[Stored data]
..........

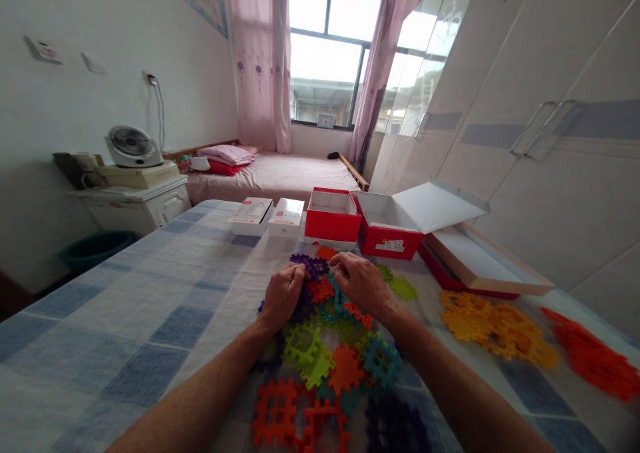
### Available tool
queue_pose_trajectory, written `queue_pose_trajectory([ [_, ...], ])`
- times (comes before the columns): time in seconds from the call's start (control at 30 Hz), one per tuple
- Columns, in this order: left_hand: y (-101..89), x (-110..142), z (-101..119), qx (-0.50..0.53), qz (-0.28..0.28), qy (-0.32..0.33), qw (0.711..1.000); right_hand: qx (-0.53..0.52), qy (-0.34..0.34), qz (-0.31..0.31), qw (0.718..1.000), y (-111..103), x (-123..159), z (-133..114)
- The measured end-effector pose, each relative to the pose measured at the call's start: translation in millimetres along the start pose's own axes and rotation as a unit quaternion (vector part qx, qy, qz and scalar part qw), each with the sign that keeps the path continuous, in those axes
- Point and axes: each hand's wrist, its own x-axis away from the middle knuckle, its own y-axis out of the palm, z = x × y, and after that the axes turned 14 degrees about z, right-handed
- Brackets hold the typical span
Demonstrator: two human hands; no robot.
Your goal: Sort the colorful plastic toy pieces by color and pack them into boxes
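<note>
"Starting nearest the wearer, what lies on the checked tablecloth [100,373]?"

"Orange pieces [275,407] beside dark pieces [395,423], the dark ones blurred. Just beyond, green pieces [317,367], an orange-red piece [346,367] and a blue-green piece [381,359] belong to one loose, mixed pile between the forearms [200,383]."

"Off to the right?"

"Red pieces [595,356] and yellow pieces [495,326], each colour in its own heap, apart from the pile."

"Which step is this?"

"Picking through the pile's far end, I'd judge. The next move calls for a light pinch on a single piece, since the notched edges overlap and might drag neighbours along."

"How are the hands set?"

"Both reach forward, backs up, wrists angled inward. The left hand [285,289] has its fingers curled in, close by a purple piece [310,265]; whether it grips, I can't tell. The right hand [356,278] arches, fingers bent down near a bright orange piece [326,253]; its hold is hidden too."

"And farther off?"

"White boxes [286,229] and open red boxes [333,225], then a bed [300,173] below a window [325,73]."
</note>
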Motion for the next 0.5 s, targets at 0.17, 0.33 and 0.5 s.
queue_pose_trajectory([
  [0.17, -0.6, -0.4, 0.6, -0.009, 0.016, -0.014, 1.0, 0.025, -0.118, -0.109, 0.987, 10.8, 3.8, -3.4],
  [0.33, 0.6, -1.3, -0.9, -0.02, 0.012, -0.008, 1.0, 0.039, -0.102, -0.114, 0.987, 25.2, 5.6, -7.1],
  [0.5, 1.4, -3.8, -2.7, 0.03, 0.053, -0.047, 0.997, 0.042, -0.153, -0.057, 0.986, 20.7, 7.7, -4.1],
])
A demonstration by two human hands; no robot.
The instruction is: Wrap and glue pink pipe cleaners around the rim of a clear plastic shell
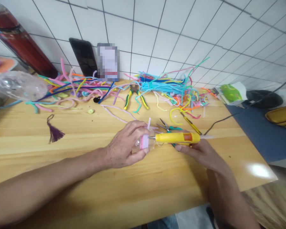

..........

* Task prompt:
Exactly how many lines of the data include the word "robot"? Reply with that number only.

* Problem solution:
2